Luckily, there’s a “fly in the ointment, a monkey in the wrench” who slips past Hans, er, Kang’s devious and meticulously plotted take-over, in this case the all-American-named Mike Banning (Gerard Butler), a former Special Ops soldier and secret service agent who had been responsible for personally protecting the President (Aaron Eckhart) until an untimely tragedy sent him packing to the Treasury Department. Mike is a one-note badass who is lethal with whatever he has in his grasp, whether it be a knife, a gun, or a bust of Abraham Lincoln. He is truly operating on his own as he moves about the darkened, bullet-ridden White House, making use of hidden passages and his years of experience to take out the North Korean baddies in route to saving the President and his entourage, who are being held and treated none too kindly in a secret underground bunker.
Director Antoine Fuqua, who has honed his gritty action-thriller chops for the past 15 years with films such as Training Day (2001), Tears of the Sun (2003), and Shooter (2008), delivers the action with speed and intensity, making each punch, kick, and bullet register with full stereophonic impact. The cutting is sometimes too quick to maintain much in the way of coherence, which is not helped by the visual gloominess of the electricity-deprived White House, but Fuqua isn’t really after details, but rather bigger-than-life emotions and visceral reactions. He opens the film with a fawning shot of Old Glory in all her glory, and the shameless jingoist machismo never lets up from there.

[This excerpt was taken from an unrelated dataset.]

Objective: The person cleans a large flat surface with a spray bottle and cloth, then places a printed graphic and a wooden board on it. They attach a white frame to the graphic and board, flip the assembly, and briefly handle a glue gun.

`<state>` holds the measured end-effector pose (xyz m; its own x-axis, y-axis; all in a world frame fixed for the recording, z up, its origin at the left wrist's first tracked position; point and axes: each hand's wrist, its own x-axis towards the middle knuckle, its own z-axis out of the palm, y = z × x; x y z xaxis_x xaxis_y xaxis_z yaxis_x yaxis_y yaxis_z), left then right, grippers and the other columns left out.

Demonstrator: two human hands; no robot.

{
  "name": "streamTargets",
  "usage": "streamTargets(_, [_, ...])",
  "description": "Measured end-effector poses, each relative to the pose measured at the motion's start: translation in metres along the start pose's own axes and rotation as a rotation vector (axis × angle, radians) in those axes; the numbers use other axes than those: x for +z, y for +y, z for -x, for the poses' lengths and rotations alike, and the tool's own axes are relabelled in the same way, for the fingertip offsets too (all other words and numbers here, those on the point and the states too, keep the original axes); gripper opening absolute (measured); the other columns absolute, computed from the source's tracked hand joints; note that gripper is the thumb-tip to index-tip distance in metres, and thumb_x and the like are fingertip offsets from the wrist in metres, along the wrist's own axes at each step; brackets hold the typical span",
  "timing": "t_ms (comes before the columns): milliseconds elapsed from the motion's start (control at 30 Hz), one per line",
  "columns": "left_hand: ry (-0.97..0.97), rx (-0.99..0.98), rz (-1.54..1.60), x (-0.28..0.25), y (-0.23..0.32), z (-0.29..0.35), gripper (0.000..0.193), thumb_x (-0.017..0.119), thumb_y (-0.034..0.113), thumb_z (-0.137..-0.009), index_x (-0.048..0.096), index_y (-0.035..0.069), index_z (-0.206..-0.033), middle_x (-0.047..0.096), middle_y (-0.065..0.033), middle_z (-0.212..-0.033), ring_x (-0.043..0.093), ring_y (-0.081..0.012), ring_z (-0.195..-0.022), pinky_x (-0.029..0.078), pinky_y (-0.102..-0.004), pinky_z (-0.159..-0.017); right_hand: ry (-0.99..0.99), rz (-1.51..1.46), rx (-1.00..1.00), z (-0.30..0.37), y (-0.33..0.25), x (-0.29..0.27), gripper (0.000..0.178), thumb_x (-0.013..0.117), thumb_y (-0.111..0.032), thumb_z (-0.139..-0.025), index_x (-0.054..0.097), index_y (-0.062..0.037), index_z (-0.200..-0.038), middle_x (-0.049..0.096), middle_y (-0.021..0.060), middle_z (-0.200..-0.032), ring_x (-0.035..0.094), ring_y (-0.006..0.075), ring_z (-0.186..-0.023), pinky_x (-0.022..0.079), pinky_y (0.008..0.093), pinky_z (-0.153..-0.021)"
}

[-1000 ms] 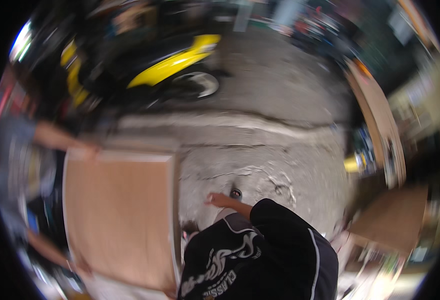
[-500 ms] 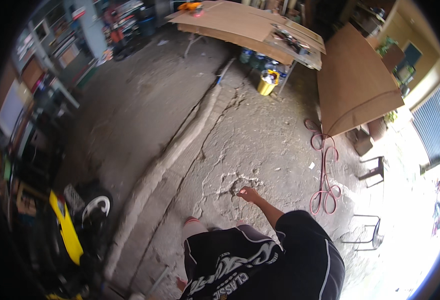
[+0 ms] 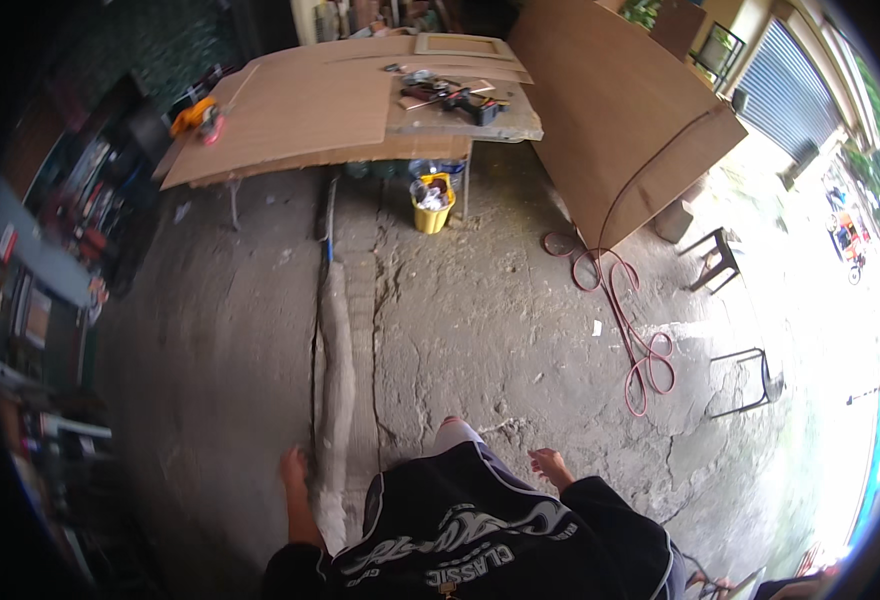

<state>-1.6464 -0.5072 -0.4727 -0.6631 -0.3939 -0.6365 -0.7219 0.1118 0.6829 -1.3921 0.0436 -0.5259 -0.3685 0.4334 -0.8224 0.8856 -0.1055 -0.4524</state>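
Observation:
My right hand (image 3: 552, 467) hangs at the right of my body above the rough concrete floor (image 3: 470, 320). Its fingers are curled together, and what they hold, if anything, is too small to make out. On the left, my left hand (image 3: 294, 463) hangs low beside a long raised cement-like ridge (image 3: 336, 345) running along the floor. Its fingers are blurred. Neither hand touches the work table ahead, where brown sheet boards (image 3: 310, 100) lie with an orange tool (image 3: 196, 117) on the left and dark power tools (image 3: 460, 100) on the right.
A yellow bucket (image 3: 432, 218) of rubbish stands by the table's front. A large brown board (image 3: 620, 130) leans at the right, with a looped red hose (image 3: 615, 290) on the floor below. Two dark stools (image 3: 717, 258) stand farther right. Cluttered shelves (image 3: 70, 240) line the left.
My view has swung to the right and the table appears nearer. My left hand now shows more fully at the left; my right hand sits lower and closer to my body.

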Motion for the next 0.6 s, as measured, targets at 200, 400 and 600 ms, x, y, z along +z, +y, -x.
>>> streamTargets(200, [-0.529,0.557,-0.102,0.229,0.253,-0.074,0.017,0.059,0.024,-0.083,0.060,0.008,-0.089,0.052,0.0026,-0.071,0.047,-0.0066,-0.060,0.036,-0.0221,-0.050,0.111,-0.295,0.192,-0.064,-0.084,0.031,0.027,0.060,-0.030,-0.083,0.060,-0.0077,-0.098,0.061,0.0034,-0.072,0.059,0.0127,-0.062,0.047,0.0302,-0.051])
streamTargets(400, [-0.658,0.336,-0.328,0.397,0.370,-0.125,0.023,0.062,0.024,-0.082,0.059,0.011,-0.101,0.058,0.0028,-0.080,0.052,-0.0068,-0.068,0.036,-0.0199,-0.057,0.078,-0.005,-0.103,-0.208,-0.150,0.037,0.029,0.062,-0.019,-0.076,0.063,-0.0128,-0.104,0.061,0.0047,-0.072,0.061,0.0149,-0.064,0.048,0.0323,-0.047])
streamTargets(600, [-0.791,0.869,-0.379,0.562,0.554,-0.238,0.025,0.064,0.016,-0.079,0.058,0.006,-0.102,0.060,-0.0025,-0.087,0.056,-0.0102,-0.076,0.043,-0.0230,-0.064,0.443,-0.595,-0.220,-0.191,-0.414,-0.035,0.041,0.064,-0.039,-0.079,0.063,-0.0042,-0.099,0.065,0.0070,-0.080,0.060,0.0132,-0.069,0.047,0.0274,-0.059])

The manner in which the terrorists take over the White House—with a mixture of surprise, massive military firepower, and sheer numbers—is just plausible to be a bit unnerving, but a little too over the top to keep anyone awake at night.
And, just in case anyone wants to take things too seriously, Fuqua gives his actors plenty of room to ham it up, whether it be Morgan Freeman doing a particularly stoic Morgan Freeman performance as the Speaker of the House-turned-acting President or Melissa Leo gnashing her teeth and kicking with all her might as a feisty Defense Secretary who refuses to be treated like a damsel in distress. Aaron Eckhart makes that famous square jaw do most of the acting for him, while Gerard Butler just grimaces and takes it all like the good Ameri-CAN that he is. He isn’t rough enough around the edges to have the everyman charm that Bruce Willis exuded so effortlessly in Die Hard, but he does get to go through all the same motions, right down to the cocky banter he exchanges with Kang (albeit now on high-definition video screens, rather than Reagan-era walkie-talkies) and his own clever F-bomb put-down. It all pales in comparison to McTiernan’s action masterpiece, and the nakedness with which the filmmakers ape it suggests that they really don’t care. They just want to blow stuff up real good, put the hurt on some communist nasties, and remind the audience that the good ol’ U.S. of A can absorb any punishment doled its way, even if the White House is going to need a paint job and a sh-tload of screen doors at the end of the day.